Would you please copy all of the data exactly, skipping the images?

=== Section Start ===

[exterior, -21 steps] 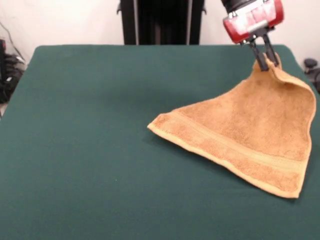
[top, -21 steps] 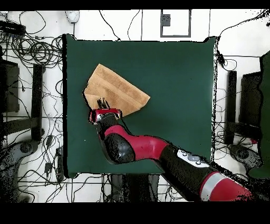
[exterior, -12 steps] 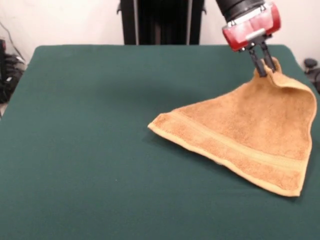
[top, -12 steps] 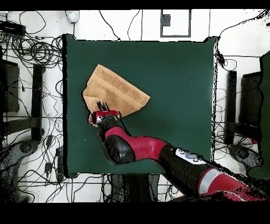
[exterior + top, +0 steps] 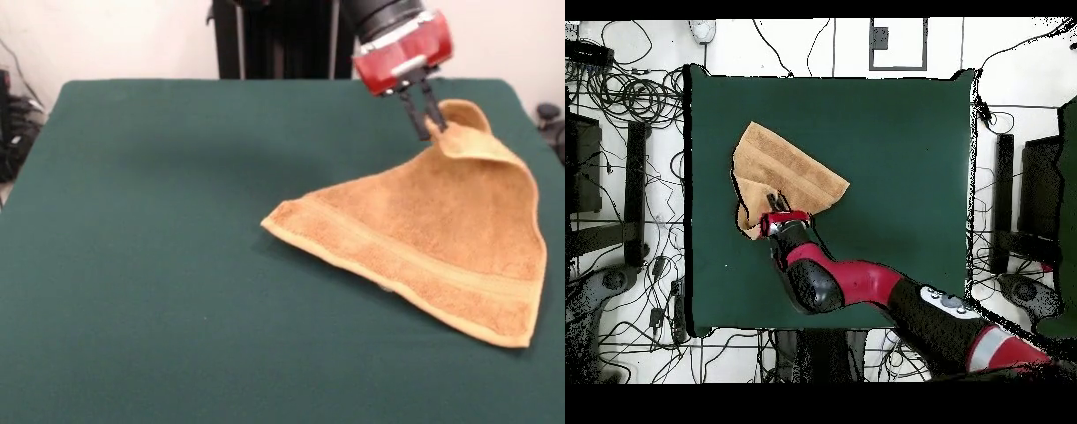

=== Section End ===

- [Result]
[exterior, -21 steps] 
[top, -21 steps] 
[exterior, -12 steps] 
[top, -12 steps] 
[exterior + top, +0 steps] 

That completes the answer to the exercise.